Kunal Agarwal is the CEO of Unravel Data, specializing in data observability and FinOps for the modern data stack.
When gold was discovered in California in 1848, it triggered one of the largest migrations in U.S. history, accelerated a transportation revolution and helped revitalize the U.S. economy. There’s another kind of Gold Rush happening today: a mad dash to invest in artificial intelligence (AI) and machine learning (ML).
The speed at which AI-related technologies have been embraced by businesses means that companies can’t afford to sit on the sidelines. Companies also can’t afford to invest in models that fail to live up to their promises.
But AI comes with a cost. McKinsey estimates that developing a single generative AI model costs up to $200 million, up to $10 million to customize an existing model with internal data and up to $2 million to deploy an off-the-shelf solution.
The volume of generative AI/ML workloads—and data pipelines that power them—has also skyrocketed at an exponential rate as various departments run differing use cases with this transformational technology. Bloomberg Intelligence reports that the generative AI market is poised to explode, growing to $1.3 trillion over the next 10 years from a market size of just $40 billion in 2022. And every job, every workload and every data pipeline costs money.
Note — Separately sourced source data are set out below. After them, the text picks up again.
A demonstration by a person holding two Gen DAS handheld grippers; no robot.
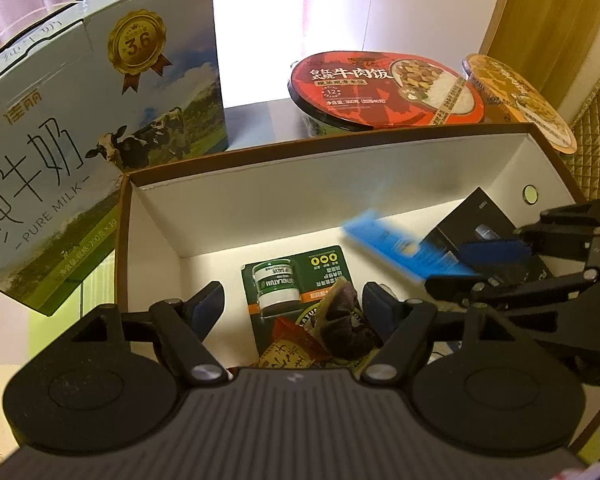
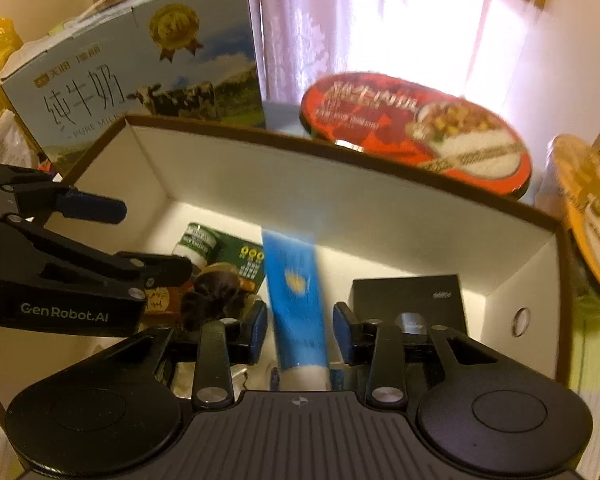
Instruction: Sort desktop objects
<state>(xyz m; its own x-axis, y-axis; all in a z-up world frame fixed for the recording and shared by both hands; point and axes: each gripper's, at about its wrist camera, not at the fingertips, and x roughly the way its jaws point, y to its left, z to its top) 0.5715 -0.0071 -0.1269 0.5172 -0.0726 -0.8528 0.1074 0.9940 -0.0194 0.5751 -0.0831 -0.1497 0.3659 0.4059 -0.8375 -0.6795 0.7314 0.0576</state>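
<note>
A brown-rimmed white cardboard box (image 1: 340, 152) (image 2: 340, 160) lies under both grippers. Inside it are a green Mentholatum card (image 1: 284, 276) (image 2: 224, 248), a dark snack packet (image 1: 344, 320) (image 2: 216, 292) and a small black box (image 1: 472, 220) (image 2: 412, 296). My left gripper (image 1: 294, 304) (image 2: 136, 236) hangs open over the card and snack packets, holding nothing. My right gripper (image 2: 300, 330) (image 1: 472, 268) is over the box's right half, open a little. A blue tube (image 2: 296, 288) (image 1: 392, 242) is motion-blurred between its fingers, with narrow gaps on both sides.
A tall pure-milk carton (image 1: 80, 140) (image 2: 140, 80) stands behind the box at the left. A red beef-rice bowl (image 1: 380, 88) (image 2: 412, 128) and a yellow-lidded bowl (image 1: 520, 96) (image 2: 592, 208) sit behind it at the right. Curtains hang beyond.
</note>
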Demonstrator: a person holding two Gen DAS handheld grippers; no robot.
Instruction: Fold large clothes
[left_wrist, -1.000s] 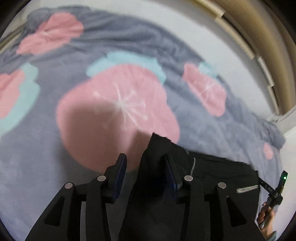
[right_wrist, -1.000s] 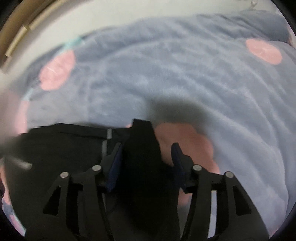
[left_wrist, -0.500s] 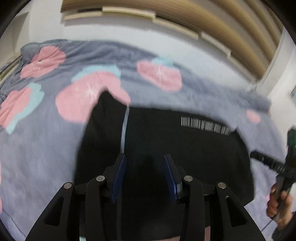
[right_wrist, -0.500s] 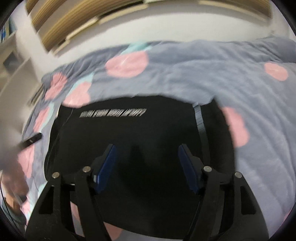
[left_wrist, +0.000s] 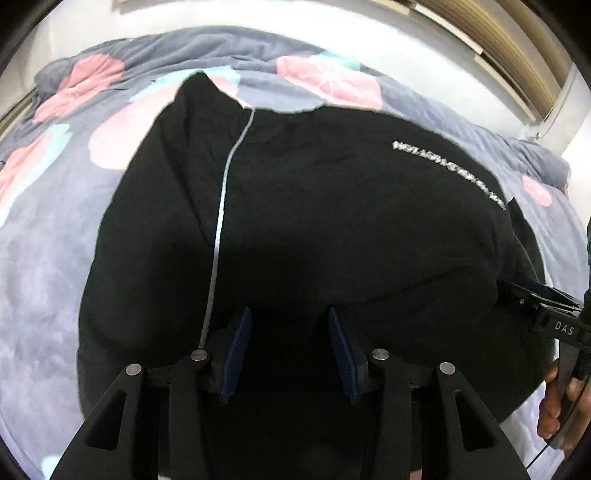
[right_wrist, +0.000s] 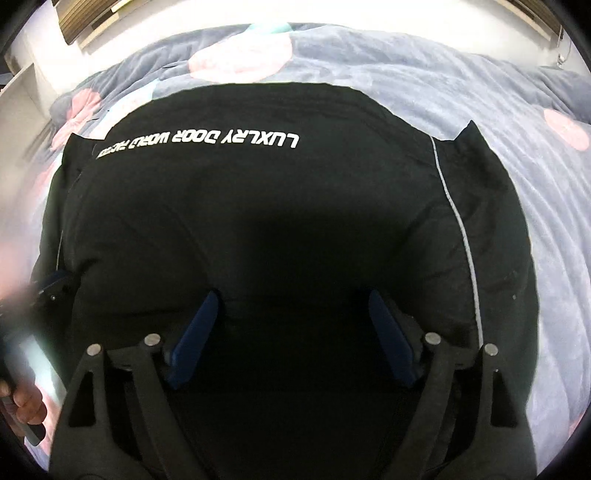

Because of the cost factor, winning the AI race isn’t just about getting there first; it’s about making the best use of resources to achieve maximum business goals.
The Snowball Effect
There was a time when IT teams were the only ones utilizing AI/ML models. Now, teams across the enterprise—from marketing to risk to finance to product and supply chain—are all utilizing AI in some capacity, many of whom lack the training and expertise to run these models efficiently.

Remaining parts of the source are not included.